July 25, Stage 18: Embrue to Valloire (208km)
There may only be five HC climbs in the entire Tour, but two of them come in a single day as the riders tackle the Izoard and the Galibier before dropping down to the finish in Valloire. The stage winner should come from whichever group first crests the Galibier - appearing for the 60th time as the Tour's most regular Alpine venue - and this could be a decisive day overall.
July 26, Stage 19: Saint-Jean-de-Maurienne to Tignes (126.5km)
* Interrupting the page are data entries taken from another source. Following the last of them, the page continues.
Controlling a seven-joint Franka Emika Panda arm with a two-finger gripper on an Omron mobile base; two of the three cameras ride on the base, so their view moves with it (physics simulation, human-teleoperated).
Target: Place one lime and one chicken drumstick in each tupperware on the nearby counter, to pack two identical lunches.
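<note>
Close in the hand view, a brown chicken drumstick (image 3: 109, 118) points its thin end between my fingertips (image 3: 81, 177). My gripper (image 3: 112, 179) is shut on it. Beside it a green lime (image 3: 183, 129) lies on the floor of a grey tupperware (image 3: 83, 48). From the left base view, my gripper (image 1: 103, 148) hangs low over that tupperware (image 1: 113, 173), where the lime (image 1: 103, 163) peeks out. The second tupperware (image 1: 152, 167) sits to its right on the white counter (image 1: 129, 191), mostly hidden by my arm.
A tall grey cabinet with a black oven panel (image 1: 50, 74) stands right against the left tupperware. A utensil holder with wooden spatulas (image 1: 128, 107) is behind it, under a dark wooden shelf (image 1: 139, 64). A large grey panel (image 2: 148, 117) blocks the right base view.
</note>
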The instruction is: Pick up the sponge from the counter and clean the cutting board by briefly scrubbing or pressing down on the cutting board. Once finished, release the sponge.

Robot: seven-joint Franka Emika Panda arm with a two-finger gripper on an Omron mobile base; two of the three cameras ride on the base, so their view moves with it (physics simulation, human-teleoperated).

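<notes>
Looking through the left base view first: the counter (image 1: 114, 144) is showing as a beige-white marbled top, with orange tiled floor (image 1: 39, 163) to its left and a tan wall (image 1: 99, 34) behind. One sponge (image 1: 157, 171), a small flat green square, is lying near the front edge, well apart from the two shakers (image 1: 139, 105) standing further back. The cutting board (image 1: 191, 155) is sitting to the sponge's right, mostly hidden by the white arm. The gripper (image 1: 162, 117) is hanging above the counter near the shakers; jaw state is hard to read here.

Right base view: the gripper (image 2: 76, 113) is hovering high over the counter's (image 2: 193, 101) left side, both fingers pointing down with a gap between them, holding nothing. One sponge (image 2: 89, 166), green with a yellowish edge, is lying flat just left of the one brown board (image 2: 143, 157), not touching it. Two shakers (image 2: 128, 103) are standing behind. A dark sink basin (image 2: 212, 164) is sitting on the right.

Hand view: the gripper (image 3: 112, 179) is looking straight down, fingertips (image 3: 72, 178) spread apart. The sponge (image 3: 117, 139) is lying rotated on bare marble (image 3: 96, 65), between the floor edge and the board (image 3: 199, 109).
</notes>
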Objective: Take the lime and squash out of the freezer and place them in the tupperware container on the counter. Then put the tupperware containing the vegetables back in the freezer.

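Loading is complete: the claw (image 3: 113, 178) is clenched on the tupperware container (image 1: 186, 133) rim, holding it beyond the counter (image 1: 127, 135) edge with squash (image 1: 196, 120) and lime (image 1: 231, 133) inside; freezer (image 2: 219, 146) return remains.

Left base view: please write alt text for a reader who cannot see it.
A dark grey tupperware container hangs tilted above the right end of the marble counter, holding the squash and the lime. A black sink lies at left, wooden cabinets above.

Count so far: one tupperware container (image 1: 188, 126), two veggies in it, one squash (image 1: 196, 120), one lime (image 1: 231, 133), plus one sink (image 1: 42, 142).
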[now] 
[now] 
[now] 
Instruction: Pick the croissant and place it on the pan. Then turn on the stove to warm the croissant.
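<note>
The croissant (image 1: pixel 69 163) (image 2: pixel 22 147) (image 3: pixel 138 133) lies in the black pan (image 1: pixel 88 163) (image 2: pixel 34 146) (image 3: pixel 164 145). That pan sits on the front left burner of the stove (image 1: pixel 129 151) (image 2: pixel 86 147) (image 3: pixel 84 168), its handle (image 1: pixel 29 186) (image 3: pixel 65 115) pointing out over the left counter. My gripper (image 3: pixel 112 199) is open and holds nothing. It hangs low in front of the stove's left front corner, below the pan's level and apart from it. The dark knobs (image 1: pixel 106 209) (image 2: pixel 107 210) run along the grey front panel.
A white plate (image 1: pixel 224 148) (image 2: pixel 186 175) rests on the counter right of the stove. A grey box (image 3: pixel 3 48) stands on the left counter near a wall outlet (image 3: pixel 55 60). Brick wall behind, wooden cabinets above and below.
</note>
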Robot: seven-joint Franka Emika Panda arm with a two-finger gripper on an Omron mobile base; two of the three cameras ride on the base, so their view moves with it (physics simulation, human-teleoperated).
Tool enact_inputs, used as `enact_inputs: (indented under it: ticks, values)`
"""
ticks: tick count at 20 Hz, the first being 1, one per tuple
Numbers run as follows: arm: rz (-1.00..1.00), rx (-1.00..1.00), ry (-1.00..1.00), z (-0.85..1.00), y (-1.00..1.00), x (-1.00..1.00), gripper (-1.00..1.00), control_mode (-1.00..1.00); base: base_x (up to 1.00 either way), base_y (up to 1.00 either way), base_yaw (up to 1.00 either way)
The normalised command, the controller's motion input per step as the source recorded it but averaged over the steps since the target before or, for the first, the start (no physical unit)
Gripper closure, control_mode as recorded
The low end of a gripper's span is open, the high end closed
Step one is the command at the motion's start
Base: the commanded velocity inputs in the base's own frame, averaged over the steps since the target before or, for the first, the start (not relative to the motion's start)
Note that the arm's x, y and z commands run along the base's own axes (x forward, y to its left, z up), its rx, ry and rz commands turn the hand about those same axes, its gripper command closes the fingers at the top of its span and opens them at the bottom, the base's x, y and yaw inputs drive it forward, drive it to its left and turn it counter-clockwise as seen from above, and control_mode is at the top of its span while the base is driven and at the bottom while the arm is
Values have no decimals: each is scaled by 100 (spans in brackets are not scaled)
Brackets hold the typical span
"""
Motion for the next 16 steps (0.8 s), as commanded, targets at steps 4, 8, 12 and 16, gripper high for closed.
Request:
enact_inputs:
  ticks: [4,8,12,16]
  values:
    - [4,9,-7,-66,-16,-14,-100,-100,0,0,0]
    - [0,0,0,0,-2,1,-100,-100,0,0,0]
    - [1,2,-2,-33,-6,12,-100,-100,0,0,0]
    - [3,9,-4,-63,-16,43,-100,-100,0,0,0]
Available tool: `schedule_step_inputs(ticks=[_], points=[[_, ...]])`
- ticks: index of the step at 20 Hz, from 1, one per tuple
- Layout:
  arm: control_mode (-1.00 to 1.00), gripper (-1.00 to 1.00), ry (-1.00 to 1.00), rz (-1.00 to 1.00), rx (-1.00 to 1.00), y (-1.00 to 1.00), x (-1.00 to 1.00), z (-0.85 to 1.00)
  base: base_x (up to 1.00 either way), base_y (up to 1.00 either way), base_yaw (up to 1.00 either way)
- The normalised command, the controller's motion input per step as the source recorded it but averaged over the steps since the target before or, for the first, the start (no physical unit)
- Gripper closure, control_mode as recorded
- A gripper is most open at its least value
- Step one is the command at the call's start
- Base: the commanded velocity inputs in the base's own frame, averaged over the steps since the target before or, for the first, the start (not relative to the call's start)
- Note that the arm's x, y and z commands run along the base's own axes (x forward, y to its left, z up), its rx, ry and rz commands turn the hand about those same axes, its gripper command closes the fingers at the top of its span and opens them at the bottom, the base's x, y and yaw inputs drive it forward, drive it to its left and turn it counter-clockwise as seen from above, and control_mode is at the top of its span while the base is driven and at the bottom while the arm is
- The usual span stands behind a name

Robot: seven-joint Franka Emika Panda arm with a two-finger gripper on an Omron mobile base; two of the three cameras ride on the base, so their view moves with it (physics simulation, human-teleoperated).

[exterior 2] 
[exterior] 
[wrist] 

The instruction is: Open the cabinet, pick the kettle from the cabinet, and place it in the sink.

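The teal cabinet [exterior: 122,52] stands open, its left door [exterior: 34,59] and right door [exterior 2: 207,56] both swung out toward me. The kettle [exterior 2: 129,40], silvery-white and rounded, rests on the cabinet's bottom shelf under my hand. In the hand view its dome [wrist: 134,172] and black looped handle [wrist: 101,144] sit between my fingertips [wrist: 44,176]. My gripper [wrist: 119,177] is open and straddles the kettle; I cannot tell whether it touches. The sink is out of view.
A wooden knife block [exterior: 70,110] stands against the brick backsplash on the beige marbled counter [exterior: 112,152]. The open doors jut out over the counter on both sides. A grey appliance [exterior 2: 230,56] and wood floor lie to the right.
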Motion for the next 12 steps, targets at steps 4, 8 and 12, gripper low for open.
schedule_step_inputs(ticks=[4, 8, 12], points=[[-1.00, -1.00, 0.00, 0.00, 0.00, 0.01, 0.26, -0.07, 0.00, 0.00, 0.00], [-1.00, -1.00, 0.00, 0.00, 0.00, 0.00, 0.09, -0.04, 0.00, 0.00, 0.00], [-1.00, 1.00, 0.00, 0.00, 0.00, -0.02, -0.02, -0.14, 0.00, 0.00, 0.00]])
Stage 19 is a leg-sapping day designed to test the resolve of anyone planning a late move in the general classification. The Iseran - at 2,770m the high point of the Tour - comes in the middle of the stage and casts a long shadow before the shorter climb to Tignes offers an opportunity for attacks.
July 27, Stage 20: Albertville to Val Thorens (130km)
The last chance saloon for GC hopefuls does not look an inviting one. The final climb of the Tour is the 33.4km HC slog up to Val Thorens. If ever there was a Tour designed for a true climber, one with only a handful of time trial kilometres and four HC climbs in the last three days could be it.
July 28, Stage 21: Rambouillet to Paris Champs-Elysees (128km)
There are two big questions on the final day. Will the yellow jersey winner choose a few glasses of champagne or, as Geraint Thomas did last year, prefer a beer or two as they celebrate along the roads of the Parisian suburbs? And which sprinters will have survived the mountains in order to battle it out on the Champs-Elysees?